Lucky winners of Suzhou’s digital yuan lottery can spend their digital currency on JD.com, Meituan, Bilibili, and Didi, depending on their bank card, a look at the wallet app reveals. TechNode has seen the app in action through screen recordings sent by a user in Suzhou.
TechNode is the first English language outlet to see the digital yuan wallet in action during the Suzhou trial.
The trials are still limited: The winners received only RMB 200—about $30, enough to buy 10 coffees at Luckin or five at Starbucks. There’s no way to load more money on the digital yuan wallet. Users only have access to a few online shopping platforms, with the exact options depending on which bank card they used to register with the app. They can also spend the currency in some offline stores in the city.
The digital yuan also knows a trick that cash doesn’t: It has to be used by Dec. 27 otherwise, it pulls a disappearing act. Poof. It’s gone.
Why it matters: This is the first time consumers can use the digital currency to pay directly on e-commerce apps in the digital yuan’s public trials.
- The Suzhou lottery is only the second time the digital currency has been made available to the public.
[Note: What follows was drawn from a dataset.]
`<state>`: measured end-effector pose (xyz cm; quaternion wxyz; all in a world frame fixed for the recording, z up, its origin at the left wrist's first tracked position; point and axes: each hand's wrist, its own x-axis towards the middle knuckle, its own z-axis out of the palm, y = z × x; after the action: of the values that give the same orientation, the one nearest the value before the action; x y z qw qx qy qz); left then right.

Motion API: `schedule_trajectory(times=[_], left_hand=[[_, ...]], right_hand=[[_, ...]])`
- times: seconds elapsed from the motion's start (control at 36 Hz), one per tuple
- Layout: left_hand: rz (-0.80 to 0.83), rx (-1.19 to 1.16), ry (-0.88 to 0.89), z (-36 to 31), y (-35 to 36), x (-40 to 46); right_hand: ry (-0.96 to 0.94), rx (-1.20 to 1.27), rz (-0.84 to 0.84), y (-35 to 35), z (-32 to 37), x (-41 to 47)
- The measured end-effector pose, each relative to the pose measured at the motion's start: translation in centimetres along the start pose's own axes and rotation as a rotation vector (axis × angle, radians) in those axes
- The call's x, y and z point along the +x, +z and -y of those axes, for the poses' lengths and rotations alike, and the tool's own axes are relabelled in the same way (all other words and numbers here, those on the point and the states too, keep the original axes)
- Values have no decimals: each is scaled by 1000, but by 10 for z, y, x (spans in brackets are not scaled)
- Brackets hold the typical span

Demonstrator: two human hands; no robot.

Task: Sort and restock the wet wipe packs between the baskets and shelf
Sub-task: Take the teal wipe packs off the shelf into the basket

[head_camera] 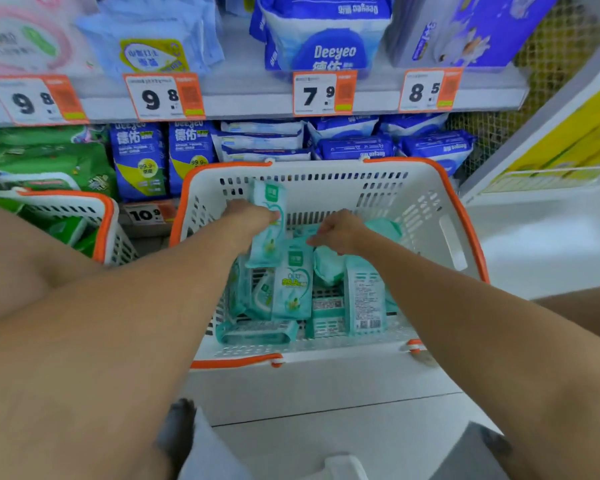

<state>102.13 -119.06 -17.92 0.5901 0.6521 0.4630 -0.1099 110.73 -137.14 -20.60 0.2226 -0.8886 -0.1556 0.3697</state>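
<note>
A white basket with an orange rim (459,216) stands on the floor before the shelf, holding several teal wet wipe packs (293,289). My left hand (248,216) grips one teal pack (267,223) and holds it upright above the pile. My right hand (340,232) reaches into the basket with its fingers curled down over another teal pack (383,228); the fingertips are hidden, so the grip is unclear.
A second white and orange basket (94,216) with green packs stands at the left. The shelf (243,98) behind carries blue Deeyeo packs (139,157), green packs (49,157) and orange price tags. A white ledge (534,237) lies to the right.
</note>
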Motion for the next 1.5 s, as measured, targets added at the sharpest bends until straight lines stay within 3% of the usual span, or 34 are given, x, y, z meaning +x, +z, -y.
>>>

Another lottery took place in Shenzhen in October.
Connected to bank cards: Users are asked to link their bank cards to the digital wallet to get the digital currency. Only cards from China’s big five banks are eligible: Bank of China (BOC), Industrial and Commercial Bank of China (ICBC), Agricultural Bank of China (ABC), China Construction Bank (CCB), and Postal Savings Bank.
- The local government said users don’t have to register a bank card to use the digital wallet. If they do register a bank card, it has to be one of the five.
Where to spend it: All bank cards can connect to e-commerce platform JD.com, where users can spend their money. ICBC cards also connect to ride-hailing platform Didi and lifestyle app Meituan. BOC cardholders can connect to streaming platform Bilibili, and users of CCB cards can use the digital yuan on own CCB’s e-commerce platform.
- The city said it will enable nearly 10,000 offline merchants to accept the digital yuan. A list can be queried through the city’s app.
- The app has a button to pay Communist Party dues. But when TechNode tried, the app said that it was not available for the user’s Party branch.
No withdrawals: The digital currency cannot be transferred to other users’ digital wallets. It also cannot be converted to ordinary RMB in the bank account of the owner. If users wind up returning goods they buy with the digital currency, the Suzhou government said, they will be refunded only for regular currency used in the purchase.
Context: In a lottery (in Chinese) announced on Dec. 4, Suzhou distributed RMB 200 million ($30.6 million) of the digital yuan to 100,000 people in digital red envelopes of RMB 200. Only residents of the city who have paid monthly social security at least once in the last three years are eligible to participate in the lottery.
- The results of the lottery were announced today, and winners can spend their winning from 8 p.m. on Dec. 11 to Dec. 27. They money will be taken back from the account if it is not spent within this time window. The Suzhou government said the unspent red envelopes will be “recycled,” but did not clarify how.
- Prior to the Suzhou and Shenzhen lotteries, only a few whitelisted individuals were taking part in the digital currency trials.